For `x in (1,5)the f (x)` is not defined at how many points :

To solve the problem, we need to determine the points in the interval (1, 5) where the function \( f(x) = \log_{ \{x\} } [x] \) is not defined. ### Step-by-step Solution: 1. **Understanding the Function**: The function \( f(x) \) is defined as \( f(x) = \log_{ \{x\} } [x] \), where \( [x] \) is the greatest integer function (floor function) and \( \{x\} \) is the fractional part function. 2. **Identifying the Interval**: We are interested in the interval \( (1, 5) \). This means we will consider values of \( x \) that are greater than 1 and less than 5. 3. **Conditions for the Logarithm**: The logarithm \( \log_{ \{x\} } [x] \) is defined under two conditions: - The base \( \{x\} \) must be greater than 0 and not equal to 1. - The argument \( [x] \) must be greater than 0. 4. **Analyzing the Base \( \{x\} \)**: The fractional part \( \{x\} = x - [x] \) is always between 0 and 1 (0 ≤ \( \{x\} \) < 1).

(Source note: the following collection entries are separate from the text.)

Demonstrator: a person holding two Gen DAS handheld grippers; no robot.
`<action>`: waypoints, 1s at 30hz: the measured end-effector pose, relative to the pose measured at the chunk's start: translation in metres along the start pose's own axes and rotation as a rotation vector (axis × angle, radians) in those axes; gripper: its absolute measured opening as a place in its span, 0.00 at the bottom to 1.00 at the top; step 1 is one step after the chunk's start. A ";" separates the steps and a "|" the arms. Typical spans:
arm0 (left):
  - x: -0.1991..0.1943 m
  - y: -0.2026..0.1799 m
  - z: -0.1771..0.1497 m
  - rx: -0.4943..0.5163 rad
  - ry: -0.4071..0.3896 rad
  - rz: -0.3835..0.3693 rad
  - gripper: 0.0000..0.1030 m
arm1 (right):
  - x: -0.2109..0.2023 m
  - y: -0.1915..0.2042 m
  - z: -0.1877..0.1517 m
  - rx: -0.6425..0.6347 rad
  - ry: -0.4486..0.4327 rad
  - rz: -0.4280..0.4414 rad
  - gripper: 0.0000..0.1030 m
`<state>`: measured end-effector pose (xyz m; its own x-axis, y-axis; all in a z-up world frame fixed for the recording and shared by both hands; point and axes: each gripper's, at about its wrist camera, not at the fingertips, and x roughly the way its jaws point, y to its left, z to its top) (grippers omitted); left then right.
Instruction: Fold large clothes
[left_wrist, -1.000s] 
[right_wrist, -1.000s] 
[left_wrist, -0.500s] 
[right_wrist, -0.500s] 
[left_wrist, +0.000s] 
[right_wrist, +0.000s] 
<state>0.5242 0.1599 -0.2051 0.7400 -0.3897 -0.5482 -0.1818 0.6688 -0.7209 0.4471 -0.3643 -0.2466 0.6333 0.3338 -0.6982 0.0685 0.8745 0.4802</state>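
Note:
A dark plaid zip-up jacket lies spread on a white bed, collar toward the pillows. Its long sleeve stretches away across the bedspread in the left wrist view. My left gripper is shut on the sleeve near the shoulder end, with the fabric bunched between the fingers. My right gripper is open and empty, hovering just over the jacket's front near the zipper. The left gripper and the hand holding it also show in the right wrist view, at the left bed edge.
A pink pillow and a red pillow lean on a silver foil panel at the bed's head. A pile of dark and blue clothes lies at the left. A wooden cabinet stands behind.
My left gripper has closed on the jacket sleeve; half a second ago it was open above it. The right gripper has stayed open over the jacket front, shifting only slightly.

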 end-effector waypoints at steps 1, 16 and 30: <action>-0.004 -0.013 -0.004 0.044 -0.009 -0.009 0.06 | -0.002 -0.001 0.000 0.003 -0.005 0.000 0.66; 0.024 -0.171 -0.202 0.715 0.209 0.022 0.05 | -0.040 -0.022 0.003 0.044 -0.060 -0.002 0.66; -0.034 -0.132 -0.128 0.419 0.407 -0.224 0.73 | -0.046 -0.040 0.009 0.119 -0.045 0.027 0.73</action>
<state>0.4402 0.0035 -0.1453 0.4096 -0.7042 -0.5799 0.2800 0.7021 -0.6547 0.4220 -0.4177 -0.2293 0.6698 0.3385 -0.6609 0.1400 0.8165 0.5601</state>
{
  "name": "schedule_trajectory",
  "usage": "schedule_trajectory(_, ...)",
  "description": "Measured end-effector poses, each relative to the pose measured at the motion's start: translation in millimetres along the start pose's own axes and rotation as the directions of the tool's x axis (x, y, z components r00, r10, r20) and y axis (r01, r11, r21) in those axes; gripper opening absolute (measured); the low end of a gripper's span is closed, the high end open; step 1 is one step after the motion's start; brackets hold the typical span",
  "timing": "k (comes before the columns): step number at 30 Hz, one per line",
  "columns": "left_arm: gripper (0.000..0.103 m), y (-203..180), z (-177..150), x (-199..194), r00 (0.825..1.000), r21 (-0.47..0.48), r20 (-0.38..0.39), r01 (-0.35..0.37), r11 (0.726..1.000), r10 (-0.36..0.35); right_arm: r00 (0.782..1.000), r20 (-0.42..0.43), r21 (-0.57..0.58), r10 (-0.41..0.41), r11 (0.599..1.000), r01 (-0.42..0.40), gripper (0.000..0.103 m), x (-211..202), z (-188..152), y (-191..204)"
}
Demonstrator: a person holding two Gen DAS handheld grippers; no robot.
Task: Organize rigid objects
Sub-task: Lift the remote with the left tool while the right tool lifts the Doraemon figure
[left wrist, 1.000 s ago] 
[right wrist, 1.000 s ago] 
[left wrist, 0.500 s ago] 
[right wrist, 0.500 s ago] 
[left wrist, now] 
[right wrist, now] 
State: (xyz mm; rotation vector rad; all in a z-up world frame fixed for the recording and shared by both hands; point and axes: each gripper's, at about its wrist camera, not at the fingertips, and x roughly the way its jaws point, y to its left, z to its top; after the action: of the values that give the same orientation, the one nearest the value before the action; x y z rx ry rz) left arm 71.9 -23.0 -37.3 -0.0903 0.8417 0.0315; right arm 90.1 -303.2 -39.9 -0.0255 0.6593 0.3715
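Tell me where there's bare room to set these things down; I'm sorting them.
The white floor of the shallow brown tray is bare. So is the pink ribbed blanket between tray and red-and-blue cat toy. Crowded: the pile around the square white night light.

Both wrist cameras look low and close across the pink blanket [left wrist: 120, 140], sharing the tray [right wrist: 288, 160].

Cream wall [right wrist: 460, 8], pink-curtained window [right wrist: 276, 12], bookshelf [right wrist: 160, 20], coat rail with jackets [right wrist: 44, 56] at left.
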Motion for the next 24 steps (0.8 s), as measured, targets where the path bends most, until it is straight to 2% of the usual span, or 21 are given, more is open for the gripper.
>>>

The base \( \{x\} \) will be equal to 0 when \( x \) is an integer. Thus, \( f(x) \) will not be defined at integer values of \( x \). 5. **Identifying Integer Points in the Interval**: The integers in the interval \( (1, 5) \) are 2, 3, and 4. At these points, \( \{x\} = 0 \), which makes the logarithm undefined. 6. **Conclusion**: Therefore, the function \( f(x) \) is not defined at 3 points: \( x = 2, 3, \) and \( 4 \). ### Final Answer: The function \( f(x) \) is not defined at **3 points** in the interval \( (1, 5) \). ---